Açılış
İç Mekân. Gece.
Bir adam sandalyesine yaslanmış, belirli bir ritmi takip
ederek, klavyenin tuşlarına basmaktadır. Oda küçük, ekran küçük, yazılar
küçüktür. Kameraman, biraz da gecikerek, yaklaşma lütfunda bulunduğunda;
yüzünde müstehzi bir gülümseme olan adamın şunları yazdığı görülür:
Merhaba kıymetli kitap dostları. Kitap okumayı hayat amacı
haline getiren bibliyomanlar, kafasındaki sorulara kitaplarda cevap arayan
çaresizler, anlamsızca kitap seven yarı meczuplar… merhaba! Kitaplara sıkışınca
aranan eski sevgili muamelesi çeken üçkağıtçılar, aynı kitabı dönüp dönüp
okuyan yarı cahiller, kitapların yığılı olduğu mahallere “bir arkadaşa bakıp
çıkacak” gibi giren aceleciler… merhaba!
Merhaba kitap düşmanları! Okumayı delilik, yazmayı
zırdelilik, okudukları üzerine konuşmayı eşeklik, kitaplardan öğrenmeyi
cahillik sayanlar; size de merhaba!
Topunuza hoş-âmedî efendim!
Neden Kitaplar?
Daha önce bu blogda “Matbuatımızdan Seçme Yazılar”
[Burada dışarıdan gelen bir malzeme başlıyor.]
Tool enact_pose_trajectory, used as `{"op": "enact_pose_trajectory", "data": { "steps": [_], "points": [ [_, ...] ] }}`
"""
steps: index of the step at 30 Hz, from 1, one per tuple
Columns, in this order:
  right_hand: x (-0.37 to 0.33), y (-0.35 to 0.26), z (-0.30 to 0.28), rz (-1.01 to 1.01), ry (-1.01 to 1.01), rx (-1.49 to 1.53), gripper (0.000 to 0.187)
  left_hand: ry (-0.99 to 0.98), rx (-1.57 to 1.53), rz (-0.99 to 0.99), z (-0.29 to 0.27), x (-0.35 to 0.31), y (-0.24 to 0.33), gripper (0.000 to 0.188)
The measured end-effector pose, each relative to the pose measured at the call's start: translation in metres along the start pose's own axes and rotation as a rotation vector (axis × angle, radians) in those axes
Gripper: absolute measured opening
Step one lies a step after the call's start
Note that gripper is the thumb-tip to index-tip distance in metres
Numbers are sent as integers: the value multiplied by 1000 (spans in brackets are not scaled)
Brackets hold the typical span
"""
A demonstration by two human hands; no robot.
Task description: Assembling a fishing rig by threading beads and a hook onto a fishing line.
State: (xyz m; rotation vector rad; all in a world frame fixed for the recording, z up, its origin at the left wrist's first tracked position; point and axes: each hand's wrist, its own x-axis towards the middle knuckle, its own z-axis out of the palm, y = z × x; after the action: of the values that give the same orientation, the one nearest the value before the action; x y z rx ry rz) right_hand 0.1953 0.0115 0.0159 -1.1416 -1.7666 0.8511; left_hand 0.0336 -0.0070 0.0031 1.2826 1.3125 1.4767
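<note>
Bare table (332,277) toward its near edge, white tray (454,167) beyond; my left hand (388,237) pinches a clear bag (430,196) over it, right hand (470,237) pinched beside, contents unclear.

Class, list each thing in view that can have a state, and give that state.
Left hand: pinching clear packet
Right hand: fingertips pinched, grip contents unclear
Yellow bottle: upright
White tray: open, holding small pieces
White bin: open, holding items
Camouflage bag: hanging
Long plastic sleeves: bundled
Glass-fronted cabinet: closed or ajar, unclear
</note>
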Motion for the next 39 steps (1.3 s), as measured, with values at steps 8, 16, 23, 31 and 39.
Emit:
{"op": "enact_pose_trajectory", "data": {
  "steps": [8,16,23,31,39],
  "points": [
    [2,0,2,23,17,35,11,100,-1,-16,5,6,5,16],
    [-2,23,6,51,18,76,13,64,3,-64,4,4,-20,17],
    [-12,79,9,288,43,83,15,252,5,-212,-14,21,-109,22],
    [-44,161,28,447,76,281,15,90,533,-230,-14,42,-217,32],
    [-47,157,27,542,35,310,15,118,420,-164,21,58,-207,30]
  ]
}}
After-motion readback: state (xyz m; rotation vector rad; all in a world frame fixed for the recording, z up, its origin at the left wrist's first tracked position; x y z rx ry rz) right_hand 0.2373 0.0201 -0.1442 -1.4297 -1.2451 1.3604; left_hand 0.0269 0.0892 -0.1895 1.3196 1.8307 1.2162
başlığıyla, bir ay boyunca Türk basınında yazılmış ve faydalı bulduğum yazıları
toparlıyordum. Bu işi iki seneye yakın sürdürdükten sonra geçen ay seriyi
sonlandırdım. Bir taraftan istediğim kalitede yazılar paylaşamıyordum; diğer
taraftan günlük yazıların yeterince doyurucu olmadığını düşünmeye başlamıştım.
(Aslında bu düşünceyi eskiden de taşıyordum ama sadece taşıyordum. Muhtemelen
bir yerlerden duymuş ve ikna olmuştum. Bir hakikat olduğuna inanmam bizzat
tecrübe etmemle oldu. Hayatın birçok farklı alanında olduğu gibi…)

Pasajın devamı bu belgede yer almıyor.